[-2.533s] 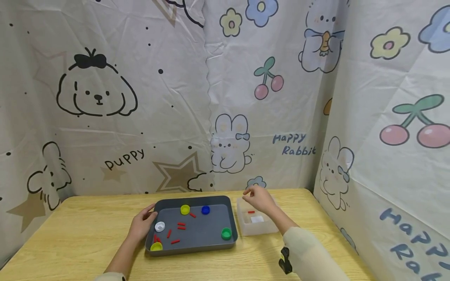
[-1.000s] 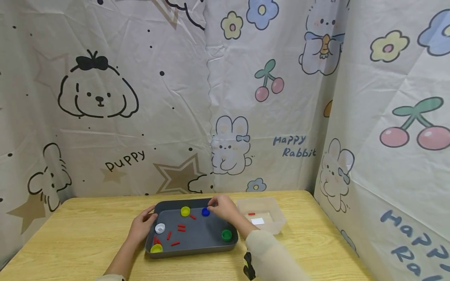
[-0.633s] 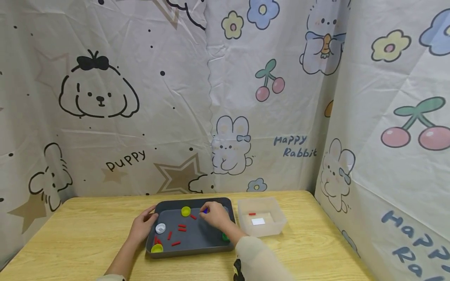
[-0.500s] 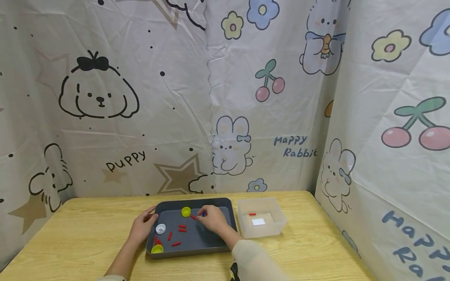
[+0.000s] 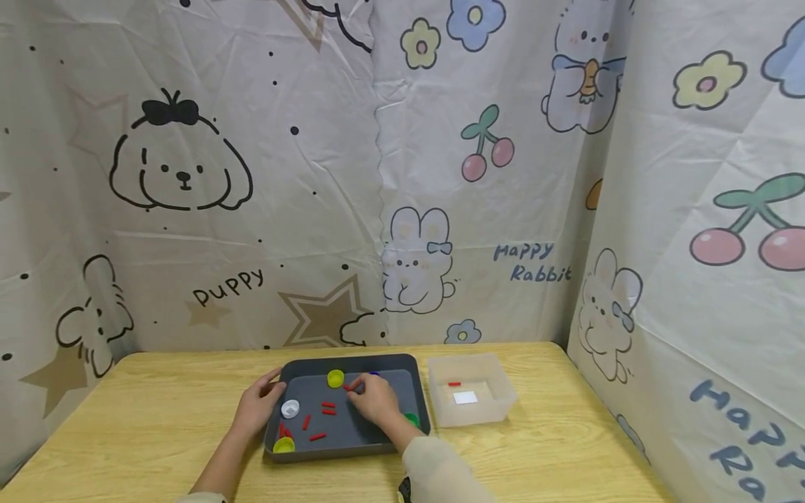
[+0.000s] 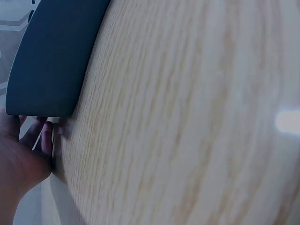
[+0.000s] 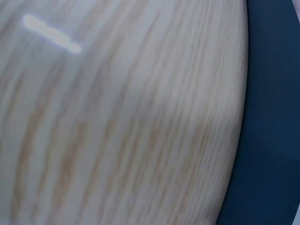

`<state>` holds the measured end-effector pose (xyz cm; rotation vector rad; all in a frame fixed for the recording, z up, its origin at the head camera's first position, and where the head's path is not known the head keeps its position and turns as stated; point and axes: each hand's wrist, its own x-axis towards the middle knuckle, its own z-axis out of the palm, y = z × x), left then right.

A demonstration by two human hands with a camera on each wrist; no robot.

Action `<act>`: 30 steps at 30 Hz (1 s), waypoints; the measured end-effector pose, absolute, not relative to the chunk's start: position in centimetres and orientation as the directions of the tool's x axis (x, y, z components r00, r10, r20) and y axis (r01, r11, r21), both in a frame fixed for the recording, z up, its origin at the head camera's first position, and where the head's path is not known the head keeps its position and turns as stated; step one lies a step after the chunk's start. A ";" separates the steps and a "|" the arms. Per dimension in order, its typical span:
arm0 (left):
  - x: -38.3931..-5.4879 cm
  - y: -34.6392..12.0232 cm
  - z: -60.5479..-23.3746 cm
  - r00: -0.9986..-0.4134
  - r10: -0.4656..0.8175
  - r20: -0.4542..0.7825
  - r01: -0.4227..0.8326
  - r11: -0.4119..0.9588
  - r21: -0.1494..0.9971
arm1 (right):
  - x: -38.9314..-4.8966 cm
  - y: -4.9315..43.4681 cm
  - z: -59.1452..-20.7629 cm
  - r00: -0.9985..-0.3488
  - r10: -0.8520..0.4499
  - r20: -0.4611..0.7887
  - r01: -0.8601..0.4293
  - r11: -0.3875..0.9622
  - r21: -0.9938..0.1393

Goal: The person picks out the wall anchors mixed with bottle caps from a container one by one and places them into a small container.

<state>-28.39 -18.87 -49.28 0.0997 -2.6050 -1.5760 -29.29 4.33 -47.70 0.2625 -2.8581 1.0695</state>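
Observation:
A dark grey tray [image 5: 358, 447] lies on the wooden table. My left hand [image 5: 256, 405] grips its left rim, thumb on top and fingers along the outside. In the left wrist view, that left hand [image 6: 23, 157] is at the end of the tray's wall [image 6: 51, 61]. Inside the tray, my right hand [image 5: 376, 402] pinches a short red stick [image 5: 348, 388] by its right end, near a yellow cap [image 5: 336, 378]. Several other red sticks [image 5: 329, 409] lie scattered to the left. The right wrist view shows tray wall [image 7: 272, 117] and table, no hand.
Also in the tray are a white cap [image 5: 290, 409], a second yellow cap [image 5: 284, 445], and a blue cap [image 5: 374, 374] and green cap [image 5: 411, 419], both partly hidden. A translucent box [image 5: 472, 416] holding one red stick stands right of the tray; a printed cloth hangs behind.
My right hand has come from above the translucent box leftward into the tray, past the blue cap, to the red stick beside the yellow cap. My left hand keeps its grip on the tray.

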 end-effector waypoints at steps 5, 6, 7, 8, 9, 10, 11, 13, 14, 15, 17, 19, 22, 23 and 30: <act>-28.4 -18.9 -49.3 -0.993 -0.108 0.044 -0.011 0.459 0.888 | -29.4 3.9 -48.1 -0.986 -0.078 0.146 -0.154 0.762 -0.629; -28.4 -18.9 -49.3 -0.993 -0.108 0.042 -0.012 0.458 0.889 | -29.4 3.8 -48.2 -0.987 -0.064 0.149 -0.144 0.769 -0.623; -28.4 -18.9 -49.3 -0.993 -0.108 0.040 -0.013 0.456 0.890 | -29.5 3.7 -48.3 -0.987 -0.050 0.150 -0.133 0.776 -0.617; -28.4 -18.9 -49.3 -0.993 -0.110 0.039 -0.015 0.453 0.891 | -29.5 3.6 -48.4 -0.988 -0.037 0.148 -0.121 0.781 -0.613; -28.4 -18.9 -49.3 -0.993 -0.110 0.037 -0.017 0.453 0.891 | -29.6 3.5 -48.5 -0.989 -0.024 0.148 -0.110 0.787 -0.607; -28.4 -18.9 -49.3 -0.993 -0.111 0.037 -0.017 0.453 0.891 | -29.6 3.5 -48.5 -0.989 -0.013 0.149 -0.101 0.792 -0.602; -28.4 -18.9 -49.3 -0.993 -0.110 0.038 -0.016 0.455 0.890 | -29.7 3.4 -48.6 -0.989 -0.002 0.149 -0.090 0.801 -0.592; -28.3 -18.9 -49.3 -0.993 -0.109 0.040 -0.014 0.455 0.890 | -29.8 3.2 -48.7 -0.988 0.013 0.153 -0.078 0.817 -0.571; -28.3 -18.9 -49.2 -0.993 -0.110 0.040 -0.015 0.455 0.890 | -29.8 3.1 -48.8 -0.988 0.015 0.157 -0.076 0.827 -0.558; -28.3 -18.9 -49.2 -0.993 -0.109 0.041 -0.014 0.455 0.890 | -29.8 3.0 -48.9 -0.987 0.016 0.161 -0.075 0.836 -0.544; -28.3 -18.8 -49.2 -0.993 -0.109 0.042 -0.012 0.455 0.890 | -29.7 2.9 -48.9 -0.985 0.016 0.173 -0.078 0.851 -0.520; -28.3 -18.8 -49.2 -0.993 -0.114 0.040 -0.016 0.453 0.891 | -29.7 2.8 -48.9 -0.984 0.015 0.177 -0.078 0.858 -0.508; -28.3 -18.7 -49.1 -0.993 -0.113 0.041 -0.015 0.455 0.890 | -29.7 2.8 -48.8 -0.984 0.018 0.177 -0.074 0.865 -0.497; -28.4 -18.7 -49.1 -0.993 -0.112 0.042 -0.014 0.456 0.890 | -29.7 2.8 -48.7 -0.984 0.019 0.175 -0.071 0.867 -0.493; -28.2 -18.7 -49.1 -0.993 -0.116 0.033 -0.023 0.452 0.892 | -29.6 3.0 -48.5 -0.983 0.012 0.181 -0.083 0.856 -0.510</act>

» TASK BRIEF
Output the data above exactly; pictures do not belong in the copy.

» ANSWER BOX
[-2.533s] 
[-1.000s] 
[-0.633s] 
[-0.500s] 
[+0.000s] 
[+0.000s] 
[+0.000s] 

`<state>` holds the measured end-effector pose (xyz cm; rotation vector rad; all in a frame fixed for the recording, z up, its origin at the head camera's first position, and where the head's path is not known the head keeps its position and turns as stated; point and axes: each hand's wrist, its own x-axis towards the middle knuckle, its own z-axis out of the palm, y = z × x), left then right.

A demonstration by two human hands with a camera on each wrist; no robot.

Action `<act>`: 30 steps at 30 Hz (1 s), waypoints; the measured end-effector pose, absolute, not relative to the chunk's start: position in centimetres and orientation as the directions of the tool's x axis (x, y, z components r00, r10, r20) and y axis (r01, r11, r21), both in a frame fixed for the recording, z up, its origin at the head camera's first position, and where the head's path is not known the head keeps its position and turns as stated; step one lies a step after the chunk's start. A ";" separates the steps and a "|" the arms. Per dimension in order, its typical span:
arm0 (left):
  - x: -38.3931..-5.4879 cm
  - y: -34.6392..12.0232 cm
  - z: -60.5479..-23.3746 cm
  - r00: -0.9986..-0.4134
  - r10: -0.4656..0.8175
  - r20: -0.4542..0.7825
  - r01: -0.4227..0.8326
  - r11: -0.4119..0.9588
  - r21: -0.1494..0.9971
arm1 (right):
  - x: -38.9314..-4.8966 cm
  - y: -4.9315..43.4681 cm
  - z: -59.1452..-20.7629 cm
  - r00: -0.9985..-0.3488
  - r10: -0.8520..0.4499
  - r20: -0.4611..0.7887
  - r01: -0.8601..0.4293
  - r11: -0.3875..0.9622
  - r21: -0.9938..0.1393

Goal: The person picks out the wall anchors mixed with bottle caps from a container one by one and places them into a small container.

<state>-28.39 -18.87 -49.28 0.0997 -2.6050 -1.5760 -29.29 4.33 -47.70 0.2625 -2.8581 1.0695</state>
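Observation:
A dark grey tray [image 5: 358, 447] lies on the wooden table. My left hand [image 5: 256, 405] grips its left rim, thumb on top and fingers along the outside. In the left wrist view, that left hand [image 6: 23, 157] is at the end of the tray's wall [image 6: 51, 61]. Inside the tray, my right hand [image 5: 376, 402] pinches a short red stick [image 5: 348, 388] by its right end, near a yellow cap [image 5: 336, 378]. Several other red sticks [image 5: 329, 409] lie scattered to the left. The right wrist view shows tray wall [image 7: 272, 117] and table, no hand.
Also in the tray are a white cap [image 5: 290, 409], a second yellow cap [image 5: 284, 445], and a blue cap [image 5: 374, 374] and green cap [image 5: 411, 419], both partly hidden. A translucent box [image 5: 472, 416] holding one red stick stands right of the tray; a printed cloth hangs behind.
My right hand has come from above the translucent box leftward into the tray, past the blue cap, to the red stick beside the yellow cap. My left hand keeps its grip on the tray.
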
 end-effector waypoints at steps 5, 6, 7, 8, 9, 10, 11, 13, 14, 15, 17, 19, 22, 23 and 30: <act>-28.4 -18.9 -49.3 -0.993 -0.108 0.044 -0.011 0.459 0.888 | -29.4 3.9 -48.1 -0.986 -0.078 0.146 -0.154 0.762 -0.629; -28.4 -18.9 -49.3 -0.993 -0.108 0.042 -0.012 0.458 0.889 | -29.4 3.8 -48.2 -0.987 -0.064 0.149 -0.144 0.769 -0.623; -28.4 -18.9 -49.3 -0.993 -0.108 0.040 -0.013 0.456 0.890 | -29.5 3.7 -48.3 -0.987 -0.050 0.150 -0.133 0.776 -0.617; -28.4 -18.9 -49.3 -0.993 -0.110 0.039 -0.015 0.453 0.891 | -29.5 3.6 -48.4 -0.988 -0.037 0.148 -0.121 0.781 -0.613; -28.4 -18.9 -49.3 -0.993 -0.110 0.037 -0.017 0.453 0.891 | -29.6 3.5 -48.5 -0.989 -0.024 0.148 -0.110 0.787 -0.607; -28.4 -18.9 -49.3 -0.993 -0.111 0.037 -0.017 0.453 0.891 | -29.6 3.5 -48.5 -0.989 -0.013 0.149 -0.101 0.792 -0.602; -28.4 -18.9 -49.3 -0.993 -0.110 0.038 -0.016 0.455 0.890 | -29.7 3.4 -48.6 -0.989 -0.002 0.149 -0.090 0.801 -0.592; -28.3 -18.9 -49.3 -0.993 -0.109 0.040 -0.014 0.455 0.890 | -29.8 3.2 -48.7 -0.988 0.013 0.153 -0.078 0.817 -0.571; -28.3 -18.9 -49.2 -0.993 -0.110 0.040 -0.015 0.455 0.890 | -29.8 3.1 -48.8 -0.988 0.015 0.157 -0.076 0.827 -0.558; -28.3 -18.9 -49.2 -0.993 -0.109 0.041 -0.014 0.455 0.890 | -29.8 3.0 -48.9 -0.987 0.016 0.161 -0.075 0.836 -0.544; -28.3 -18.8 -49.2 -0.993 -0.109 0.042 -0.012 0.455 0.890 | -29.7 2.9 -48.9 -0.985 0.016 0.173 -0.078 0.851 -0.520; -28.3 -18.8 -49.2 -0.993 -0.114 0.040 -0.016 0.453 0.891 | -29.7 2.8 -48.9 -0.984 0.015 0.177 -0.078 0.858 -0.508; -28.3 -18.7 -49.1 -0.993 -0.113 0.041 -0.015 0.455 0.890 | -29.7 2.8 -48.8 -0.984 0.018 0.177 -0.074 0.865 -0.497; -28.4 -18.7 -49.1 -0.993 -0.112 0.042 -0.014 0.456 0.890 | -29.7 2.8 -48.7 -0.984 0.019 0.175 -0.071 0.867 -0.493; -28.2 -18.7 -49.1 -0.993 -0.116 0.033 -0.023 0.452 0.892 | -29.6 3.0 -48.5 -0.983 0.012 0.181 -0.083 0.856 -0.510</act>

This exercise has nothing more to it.